Leda (Olivia Colman) enjoys her holiday on the beach, reading, swimming and trying to fall asleep at night despite the sweeping light from the nearby lighthouse. Though Lyle the caretaker (Ed Harris) is nice and supportive, Leda’s reactions still feel off. Yes, she is polite, but it seems that she can’t handle socialization. She joins the conversation, but not attached to it. After a few days, an extremely loud family arrives. They keep on chatting noisily, splashing water and getting blankets and chairs and food ready. Leda can’t focus, so she drops her reading and watches them, trying to figure out each of them. Leda pays attention to a particular young woman in a bikini (Dakota Johnson) who is playing with her little girl. The way Leda concentrates on the mother and daughter is somehow too intense. Her eyes roll after them. A pregnant lady named Callie (Dagmara Dominczyk) asks for Leda’s seat as the whole family wants to be together. Leda says no. Callie is shocked. The whole family gives Leda the stink eye for the rest of the day, forcing Leda to leave the beach. She returns the next day, though.

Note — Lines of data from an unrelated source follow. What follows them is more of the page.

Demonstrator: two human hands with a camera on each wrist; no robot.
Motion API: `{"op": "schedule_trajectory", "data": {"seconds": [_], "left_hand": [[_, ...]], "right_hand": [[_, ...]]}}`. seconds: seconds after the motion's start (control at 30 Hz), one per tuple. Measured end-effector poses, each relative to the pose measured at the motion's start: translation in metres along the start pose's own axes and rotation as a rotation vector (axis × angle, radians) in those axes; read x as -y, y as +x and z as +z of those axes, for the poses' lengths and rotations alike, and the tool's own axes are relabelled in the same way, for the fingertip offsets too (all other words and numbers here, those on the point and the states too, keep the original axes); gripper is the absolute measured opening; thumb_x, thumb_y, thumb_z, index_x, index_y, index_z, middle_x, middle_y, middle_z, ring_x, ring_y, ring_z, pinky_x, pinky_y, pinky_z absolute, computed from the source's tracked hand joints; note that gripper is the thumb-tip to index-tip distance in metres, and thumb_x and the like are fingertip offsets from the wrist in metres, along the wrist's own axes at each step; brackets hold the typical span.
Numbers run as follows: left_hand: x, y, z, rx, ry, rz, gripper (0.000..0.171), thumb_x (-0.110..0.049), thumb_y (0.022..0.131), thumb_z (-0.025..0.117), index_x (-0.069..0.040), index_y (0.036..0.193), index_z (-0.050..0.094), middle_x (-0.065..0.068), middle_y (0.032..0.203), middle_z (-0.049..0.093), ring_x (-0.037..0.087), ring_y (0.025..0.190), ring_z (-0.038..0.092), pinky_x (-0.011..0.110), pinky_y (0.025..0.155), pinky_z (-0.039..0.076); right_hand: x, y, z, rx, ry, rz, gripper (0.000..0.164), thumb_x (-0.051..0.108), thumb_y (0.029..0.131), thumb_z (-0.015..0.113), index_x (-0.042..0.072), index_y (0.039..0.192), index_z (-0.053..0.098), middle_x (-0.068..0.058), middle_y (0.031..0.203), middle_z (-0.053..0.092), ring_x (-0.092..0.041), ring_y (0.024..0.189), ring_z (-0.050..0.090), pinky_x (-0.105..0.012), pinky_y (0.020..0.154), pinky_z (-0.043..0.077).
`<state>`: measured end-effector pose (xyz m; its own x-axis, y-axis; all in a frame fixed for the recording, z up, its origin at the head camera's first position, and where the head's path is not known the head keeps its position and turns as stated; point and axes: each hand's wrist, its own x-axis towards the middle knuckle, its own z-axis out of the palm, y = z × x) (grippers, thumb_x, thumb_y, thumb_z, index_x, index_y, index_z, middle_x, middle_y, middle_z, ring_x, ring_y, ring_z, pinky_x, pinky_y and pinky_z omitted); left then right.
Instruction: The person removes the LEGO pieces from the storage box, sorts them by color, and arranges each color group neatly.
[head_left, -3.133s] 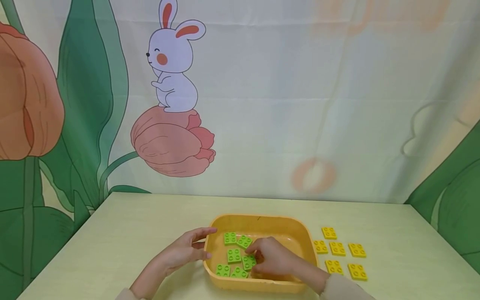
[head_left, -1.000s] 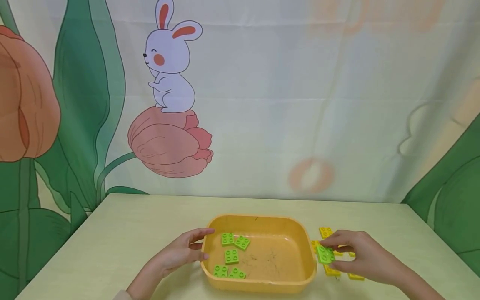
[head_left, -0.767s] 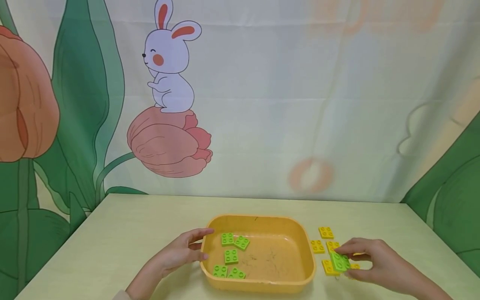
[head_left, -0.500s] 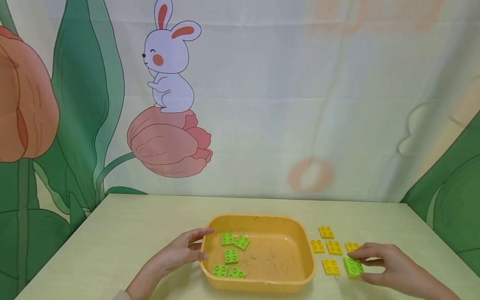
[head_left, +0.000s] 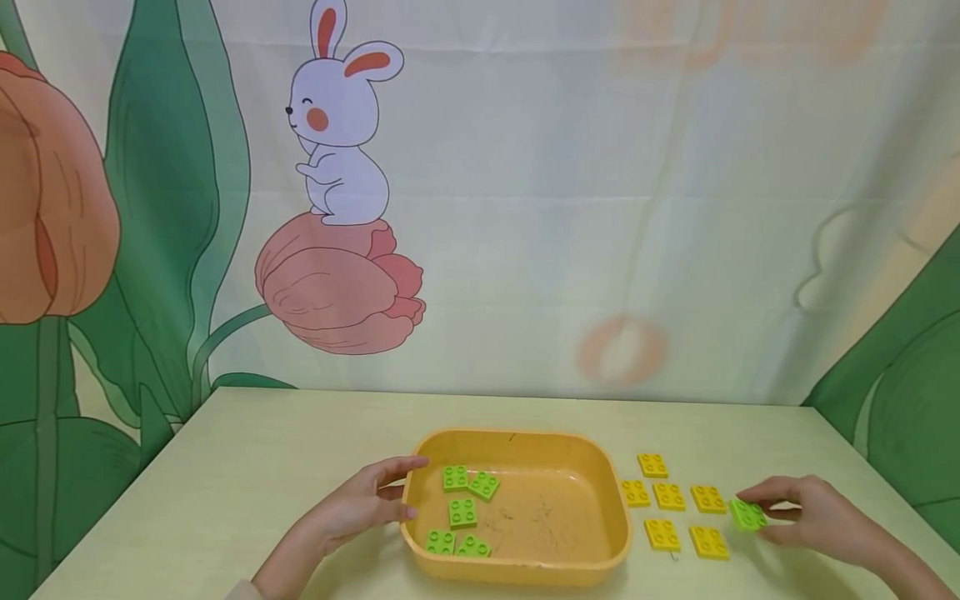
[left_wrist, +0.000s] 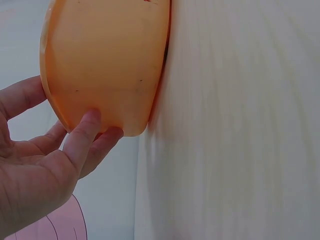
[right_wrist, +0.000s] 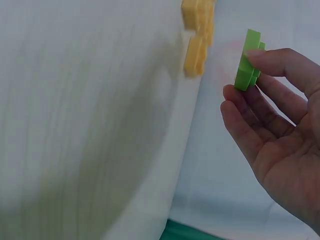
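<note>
My right hand (head_left: 828, 518) pinches a lime-green building block (head_left: 748, 515), a flat four-stud piece, between thumb and fingers. It is raised above the table, just right of the yellow building blocks (head_left: 708, 542); the right wrist view shows the green block (right_wrist: 247, 62) edge-on, studs toward the palm. My left hand (head_left: 357, 505) holds the left end of a yellow-orange plastic tub (head_left: 525, 575), a finger at its rim. In the left wrist view the thumb (left_wrist: 82, 137) presses the tub's outer wall (left_wrist: 110, 65). Several green blocks (head_left: 462, 513) lie in the tub's left half.
The yellow blocks lie loosely spaced on the pale wooden table (head_left: 300, 442), right of the tub; the nearest one (head_left: 635, 493) is close beside its wall. Behind the table hangs a cloth backdrop (head_left: 510, 208) printed with a rabbit and tulips.
My right hand took a green block out of the tub, carried it right across the yellow blocks, and now holds it beyond them. The left hand stays at the tub.
</note>
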<state>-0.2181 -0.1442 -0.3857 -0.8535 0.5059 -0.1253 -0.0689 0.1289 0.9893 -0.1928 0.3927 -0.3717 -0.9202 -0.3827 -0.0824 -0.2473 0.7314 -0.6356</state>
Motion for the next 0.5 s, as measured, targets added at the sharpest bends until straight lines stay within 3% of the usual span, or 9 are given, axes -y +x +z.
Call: {"op": "schedule_trajectory", "data": {"seconds": [0.23,0.5], "left_hand": [[-0.001,0.001,0.000,0.003,-0.006,0.000,0.066,0.004,0.080,0.062,0.006,0.137,0.030,0.029,0.142,0.023,0.043,0.124,0.035,0.037,0.089,0.047],[-0.002,0.000,0.000,0.006,-0.008,-0.004,0.066,0.004,0.080,0.063,0.006,0.137,0.030,0.029,0.142,0.024,0.043,0.125,0.034,0.036,0.089,0.047]], "right_hand": [[-0.033,0.007,-0.016,-0.046,-0.080,-0.040,0.039,0.008,0.076,0.070,-0.014,0.106,0.059,-0.019,0.099,0.065,0.010,0.082,0.052,-0.020,0.067,0.051],[-0.049,0.018,-0.025,-0.042,-0.111,0.083,0.042,0.009,0.072,0.071,-0.011,0.107,0.061,-0.023,0.103,0.063,0.004,0.080,0.054,-0.019,0.065,0.049]]}}
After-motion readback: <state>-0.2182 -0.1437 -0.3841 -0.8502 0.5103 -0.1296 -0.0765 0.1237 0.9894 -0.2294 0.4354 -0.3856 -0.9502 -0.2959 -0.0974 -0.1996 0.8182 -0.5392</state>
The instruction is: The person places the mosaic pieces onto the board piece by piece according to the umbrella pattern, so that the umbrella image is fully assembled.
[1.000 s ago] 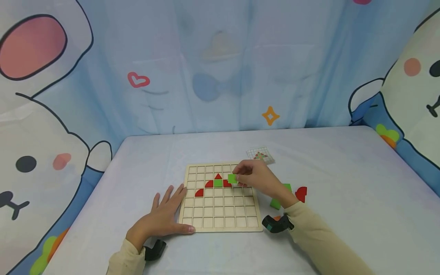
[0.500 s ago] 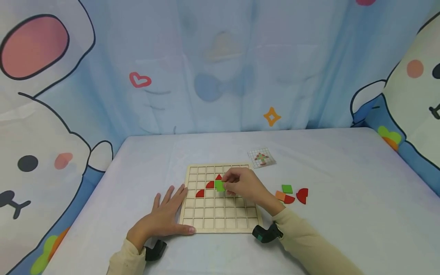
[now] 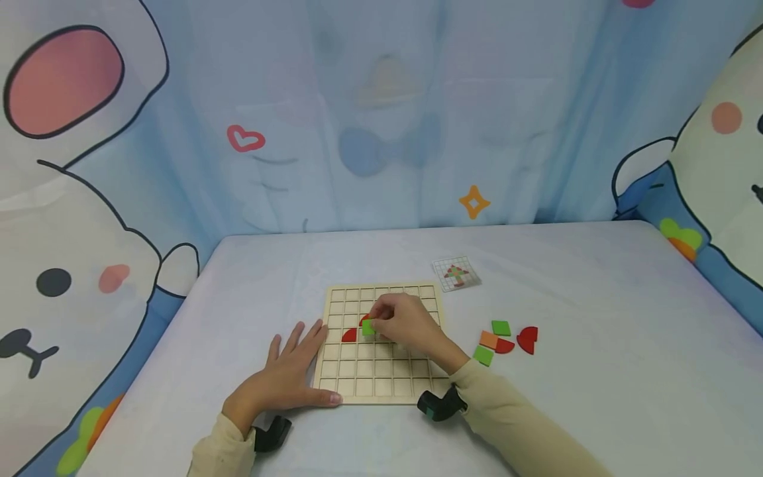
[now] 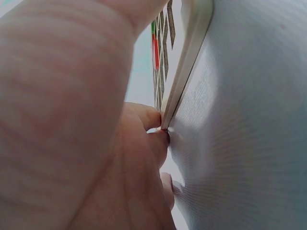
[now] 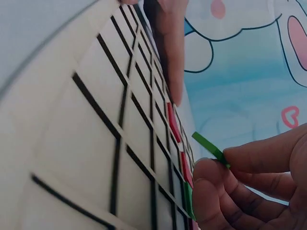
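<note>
the green square (image 3: 367, 327) is thin and flat, with straight sides and a bright, even colour. it is pinched at one edge by the thumb and fingertips of the right hand (image 3: 405, 322), the rest jutting out to their left. the right wrist view shows it nearly edge-on, tilted and clear of the board (image 3: 381, 384). the board is pale and square, marked into rows of small square cells. it lies flat beneath the right hand, its left edge at the fingers of the left hand (image 3: 286, 379), its near left corner at that thumb.
</note>
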Tool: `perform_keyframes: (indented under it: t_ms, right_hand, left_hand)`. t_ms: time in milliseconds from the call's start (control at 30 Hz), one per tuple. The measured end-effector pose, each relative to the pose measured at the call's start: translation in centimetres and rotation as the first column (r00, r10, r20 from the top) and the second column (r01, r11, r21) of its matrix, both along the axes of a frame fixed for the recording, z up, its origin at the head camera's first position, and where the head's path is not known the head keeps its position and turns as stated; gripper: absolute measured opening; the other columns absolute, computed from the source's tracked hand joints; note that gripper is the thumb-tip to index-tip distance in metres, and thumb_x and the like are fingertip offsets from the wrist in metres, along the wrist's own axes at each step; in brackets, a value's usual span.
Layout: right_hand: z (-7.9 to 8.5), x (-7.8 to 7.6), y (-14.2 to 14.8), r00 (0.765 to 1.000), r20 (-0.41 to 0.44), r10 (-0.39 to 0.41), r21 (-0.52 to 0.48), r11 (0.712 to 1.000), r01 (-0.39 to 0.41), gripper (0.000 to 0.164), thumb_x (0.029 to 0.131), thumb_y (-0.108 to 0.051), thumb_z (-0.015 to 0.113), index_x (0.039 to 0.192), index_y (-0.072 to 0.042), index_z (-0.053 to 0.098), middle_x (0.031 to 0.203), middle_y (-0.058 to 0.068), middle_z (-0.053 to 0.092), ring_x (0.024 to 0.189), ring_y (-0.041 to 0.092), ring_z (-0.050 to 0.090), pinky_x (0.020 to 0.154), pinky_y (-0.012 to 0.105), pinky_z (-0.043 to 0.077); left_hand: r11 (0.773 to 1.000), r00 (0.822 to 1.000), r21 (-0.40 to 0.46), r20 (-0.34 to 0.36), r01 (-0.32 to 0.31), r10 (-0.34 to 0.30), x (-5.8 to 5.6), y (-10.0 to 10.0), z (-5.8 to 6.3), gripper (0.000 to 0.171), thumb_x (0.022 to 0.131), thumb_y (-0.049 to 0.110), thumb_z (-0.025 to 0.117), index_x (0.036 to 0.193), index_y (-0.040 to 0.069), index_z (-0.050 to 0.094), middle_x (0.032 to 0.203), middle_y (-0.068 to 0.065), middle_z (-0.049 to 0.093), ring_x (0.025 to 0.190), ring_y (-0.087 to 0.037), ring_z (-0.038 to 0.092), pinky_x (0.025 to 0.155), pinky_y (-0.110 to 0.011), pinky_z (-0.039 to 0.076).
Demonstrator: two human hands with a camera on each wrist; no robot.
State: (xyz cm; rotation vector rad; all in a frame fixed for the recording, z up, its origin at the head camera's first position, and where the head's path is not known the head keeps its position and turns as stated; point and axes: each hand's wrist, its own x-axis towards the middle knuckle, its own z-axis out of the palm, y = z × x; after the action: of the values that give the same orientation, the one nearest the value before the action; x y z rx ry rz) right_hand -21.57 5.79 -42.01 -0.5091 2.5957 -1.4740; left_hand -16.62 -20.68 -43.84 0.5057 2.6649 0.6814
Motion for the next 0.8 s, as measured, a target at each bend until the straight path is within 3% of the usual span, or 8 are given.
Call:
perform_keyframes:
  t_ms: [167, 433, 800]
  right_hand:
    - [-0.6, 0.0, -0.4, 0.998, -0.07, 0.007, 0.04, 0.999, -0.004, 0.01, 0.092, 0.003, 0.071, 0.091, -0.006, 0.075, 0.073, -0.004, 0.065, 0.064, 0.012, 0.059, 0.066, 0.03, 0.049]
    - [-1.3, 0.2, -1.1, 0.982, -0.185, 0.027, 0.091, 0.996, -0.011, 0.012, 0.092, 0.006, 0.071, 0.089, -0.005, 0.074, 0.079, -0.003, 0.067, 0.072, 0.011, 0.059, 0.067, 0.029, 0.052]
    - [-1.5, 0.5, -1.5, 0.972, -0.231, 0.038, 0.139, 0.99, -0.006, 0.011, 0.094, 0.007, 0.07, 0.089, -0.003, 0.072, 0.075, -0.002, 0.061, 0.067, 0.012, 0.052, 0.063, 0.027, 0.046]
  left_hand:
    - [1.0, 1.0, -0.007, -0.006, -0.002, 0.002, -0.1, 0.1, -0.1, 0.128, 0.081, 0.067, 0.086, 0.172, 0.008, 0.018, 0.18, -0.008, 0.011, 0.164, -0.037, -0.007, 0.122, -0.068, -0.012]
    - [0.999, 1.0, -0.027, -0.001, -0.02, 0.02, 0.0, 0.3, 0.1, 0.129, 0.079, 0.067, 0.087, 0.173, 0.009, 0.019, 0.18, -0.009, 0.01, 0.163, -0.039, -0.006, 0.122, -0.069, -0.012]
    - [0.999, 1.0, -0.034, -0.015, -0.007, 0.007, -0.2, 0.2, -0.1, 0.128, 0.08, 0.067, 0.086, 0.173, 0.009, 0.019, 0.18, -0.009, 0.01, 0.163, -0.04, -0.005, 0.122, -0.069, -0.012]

Mixed with these bizarre and tense present-day scenes are those from Leda’s life twenty years earlier. But these scenes are no flashbacks. Instead, they run parallelly with the present, not only to create confusion with lots of sensations and parallels, but also function to fill in Leda’s story. Younger Leda (Jessie Buckley, who just looks like the younger Colman) is a confused, upset and overwhelmed girl who is trying to keep her career and parenting her two small clingy daughters in harmony. A famous celebrity scholar (Peter Sarsgaard) is interested in Leda’s work, which takes a burden off the woman’s shoulder. She longs for freedom, and she’s so fed up with all of her responsibilities.
In the meantime, Leda becomes friends with a young woman in a bikini named Nina. Leda takes the role of a mother, but something is not right about the whole thing. Her interest is a bit too harsh. Nina, played by Johnson, is mixed between languorous pleasure and strained desperation. Nina is “acting” for a good cause. Callie, Nina’s sister-in-law, is very observant.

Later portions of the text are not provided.